> **Your objective**
Copy all lines below exactly as written. Leave pictures out.

──────── Data block

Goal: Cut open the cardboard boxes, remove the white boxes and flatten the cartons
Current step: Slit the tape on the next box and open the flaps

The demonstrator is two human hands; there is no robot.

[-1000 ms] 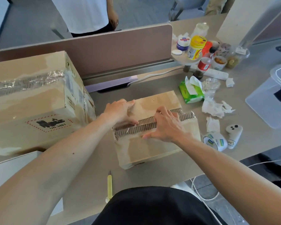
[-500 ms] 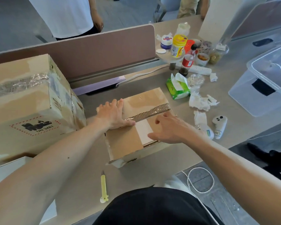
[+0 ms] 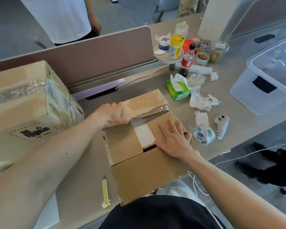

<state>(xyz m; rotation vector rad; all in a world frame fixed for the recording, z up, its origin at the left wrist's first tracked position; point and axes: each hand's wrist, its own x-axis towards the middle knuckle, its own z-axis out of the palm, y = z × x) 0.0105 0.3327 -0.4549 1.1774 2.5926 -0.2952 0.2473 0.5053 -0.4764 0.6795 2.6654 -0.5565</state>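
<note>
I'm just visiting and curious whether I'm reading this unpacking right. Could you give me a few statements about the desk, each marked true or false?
1. The right hand holds the yellow knife. False: the knife lies on the desk beside the small carton, and the right hand lies flat on that carton.
2. A white box shows between the small carton's inner flaps. True.
3. The big carton on the left is flattened. False: it stands whole, with tape across it.
4. A tape roll lies right of the small carton. True.
</note>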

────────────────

> **Problem solution**
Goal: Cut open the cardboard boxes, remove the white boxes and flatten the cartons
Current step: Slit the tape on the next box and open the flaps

The demonstrator is two human hands; there is no robot.

[-1000 ms] 
[-500 ms] 
[+0 ms] 

<state>(xyz m; rotation vector rad; all in a world frame fixed for the recording, z up, its origin at the left wrist's first tracked position; point and axes: each hand's wrist, its own x-axis towards the middle knuckle, its own z-axis out of the palm, y = z × x) 0.0105 0.3327 -0.4549 1.1774 2.5926 -0.2952 0.2473 0.5053 -0.4764 0.6795 2.6654 -0.5565</state>
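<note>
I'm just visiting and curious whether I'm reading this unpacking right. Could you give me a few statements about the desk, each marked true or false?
1. The right hand holds the yellow knife. False: the knife lies on the desk beside the small carton, and the right hand lies flat on that carton.
2. A white box shows between the small carton's inner flaps. True.
3. The big carton on the left is flattened. False: it stands whole, with tape across it.
4. A tape roll lies right of the small carton. True.
</note>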

The output given is complete.